» Work task: Every line of the data must be set down exactly as shown.

═══ Dataset excerpt ═══

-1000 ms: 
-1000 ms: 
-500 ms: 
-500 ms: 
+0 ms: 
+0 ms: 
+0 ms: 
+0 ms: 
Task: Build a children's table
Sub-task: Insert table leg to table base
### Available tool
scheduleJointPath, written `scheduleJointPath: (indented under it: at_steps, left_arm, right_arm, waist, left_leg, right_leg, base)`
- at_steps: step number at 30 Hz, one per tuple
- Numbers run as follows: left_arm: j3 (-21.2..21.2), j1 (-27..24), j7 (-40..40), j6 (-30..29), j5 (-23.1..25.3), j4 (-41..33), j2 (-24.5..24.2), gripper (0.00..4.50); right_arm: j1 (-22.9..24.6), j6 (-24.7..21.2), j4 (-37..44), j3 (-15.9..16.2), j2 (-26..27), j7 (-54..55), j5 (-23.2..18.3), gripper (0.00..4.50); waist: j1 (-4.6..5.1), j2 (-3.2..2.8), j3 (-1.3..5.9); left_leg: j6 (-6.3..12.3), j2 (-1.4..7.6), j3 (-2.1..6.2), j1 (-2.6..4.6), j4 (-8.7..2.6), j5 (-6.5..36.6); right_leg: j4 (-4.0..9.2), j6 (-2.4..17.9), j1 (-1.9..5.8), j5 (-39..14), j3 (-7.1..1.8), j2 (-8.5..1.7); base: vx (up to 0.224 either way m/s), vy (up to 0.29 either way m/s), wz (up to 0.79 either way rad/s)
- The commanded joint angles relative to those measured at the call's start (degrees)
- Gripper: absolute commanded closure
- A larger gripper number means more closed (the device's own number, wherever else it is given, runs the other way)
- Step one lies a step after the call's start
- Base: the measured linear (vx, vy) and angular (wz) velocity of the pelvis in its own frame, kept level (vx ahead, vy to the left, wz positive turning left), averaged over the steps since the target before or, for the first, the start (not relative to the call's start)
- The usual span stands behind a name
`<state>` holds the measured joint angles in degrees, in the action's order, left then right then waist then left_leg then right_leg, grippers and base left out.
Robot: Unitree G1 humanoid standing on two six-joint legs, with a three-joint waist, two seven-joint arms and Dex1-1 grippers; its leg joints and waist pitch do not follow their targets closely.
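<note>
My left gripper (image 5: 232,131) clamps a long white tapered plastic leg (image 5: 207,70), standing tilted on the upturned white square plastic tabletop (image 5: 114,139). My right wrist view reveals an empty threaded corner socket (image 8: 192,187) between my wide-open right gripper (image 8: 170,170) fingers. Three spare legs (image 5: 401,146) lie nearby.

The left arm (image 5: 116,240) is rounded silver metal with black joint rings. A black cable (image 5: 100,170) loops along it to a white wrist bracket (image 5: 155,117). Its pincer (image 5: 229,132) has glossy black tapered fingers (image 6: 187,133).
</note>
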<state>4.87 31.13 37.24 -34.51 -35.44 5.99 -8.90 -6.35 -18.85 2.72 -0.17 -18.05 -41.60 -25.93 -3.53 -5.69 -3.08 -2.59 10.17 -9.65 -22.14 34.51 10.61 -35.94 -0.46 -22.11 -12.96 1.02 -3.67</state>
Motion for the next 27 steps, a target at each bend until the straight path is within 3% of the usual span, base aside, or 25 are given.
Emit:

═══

» Output for this task:
-1000 ms: 
-1000 ms: 
-500 ms: 
-500 ms: 
+0 ms: 
+0 ms: 
+0 ms: 
+0 ms: 
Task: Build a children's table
Sub-task: Insert table leg to table base
### Available tool
scheduleJointPath, written `scheduleJointPath: (indented under it: at_steps, left_arm, right_arm, waist, left_leg, right_leg, base)`
- at_steps: step number at 30 Hz, one per tuple
- Numbers run as follows: left_arm: j3 (-21.2..21.2), j1 (-27..24), j7 (-40..40), j6 (-30..29), j5 (-23.1..25.3), j4 (-41..33), j2 (-24.5..24.2), gripper (0.00..4.50); right_arm: j1 (-22.9..24.6), j6 (-24.7..21.2), j4 (-37..44), j3 (-15.9..16.2), j2 (-26..27), j7 (-54..55), j5 (-23.2..18.3), gripper (0.00..4.50); waist: j1 (-4.6..5.1), j2 (-3.2..2.8), j3 (-1.3..5.9); left_leg: j6 (-6.3..12.3), j2 (-1.4..7.6), j3 (-2.1..6.2), j1 (-2.6..4.6), j4 (-8.7..2.6), j5 (-6.5..36.6); right_leg: j4 (-4.0..9.2), j6 (-2.4..17.9), j1 (-1.9..5.8), j5 (-39..14), j3 (-7.1..1.8), j2 (-8.5..1.7); base: vx (up to 0.224 either way m/s), vy (up to 0.29 either way m/s), wz (up to 0.79 either way rad/s)
- The commanded joint angles relative to those measured at the call's start (degrees)
- Gripper: absolute commanded closure
- A larger gripper number means more closed (the device's own number, wherever else it is given, runs the other way)
- Step one lies a step after the call's start
- Base: the measured linear (vx, vy) and angular (wz) velocity of the pelvis in its own frame, kept level (vx ahead, vy to the left, wz positive turning left), averaged over the steps since the target before or, for the first, the start (not relative to the call's start)
- The usual span stands behind a name
`<state>` holds the measured joint angles in degrees, in the action's order, left then right then waist then left_leg then right_leg, grippers and base left out.
Robot: Unitree G1 humanoid standing on two six-joint legs, with a three-joint waist, two seven-joint arms and Dex1-1 grippers; its leg joints and waist pitch do not follow their targets closely.
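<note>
My left gripper (image 5: 232,131) clamps a long white tapered plastic leg (image 5: 207,70), standing tilted on the upturned white square plastic tabletop (image 5: 114,139). My right wrist view reveals an empty threaded corner socket (image 8: 192,187) between my wide-open right gripper (image 8: 170,170) fingers. Three spare legs (image 5: 401,146) lie nearby.

The left arm (image 5: 116,240) is rounded silver metal with black joint rings. A black cable (image 5: 100,170) loops along it to a white wrist bracket (image 5: 155,117). Its pincer (image 5: 229,132) has glossy black tapered fingers (image 6: 187,133).
</note>
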<state>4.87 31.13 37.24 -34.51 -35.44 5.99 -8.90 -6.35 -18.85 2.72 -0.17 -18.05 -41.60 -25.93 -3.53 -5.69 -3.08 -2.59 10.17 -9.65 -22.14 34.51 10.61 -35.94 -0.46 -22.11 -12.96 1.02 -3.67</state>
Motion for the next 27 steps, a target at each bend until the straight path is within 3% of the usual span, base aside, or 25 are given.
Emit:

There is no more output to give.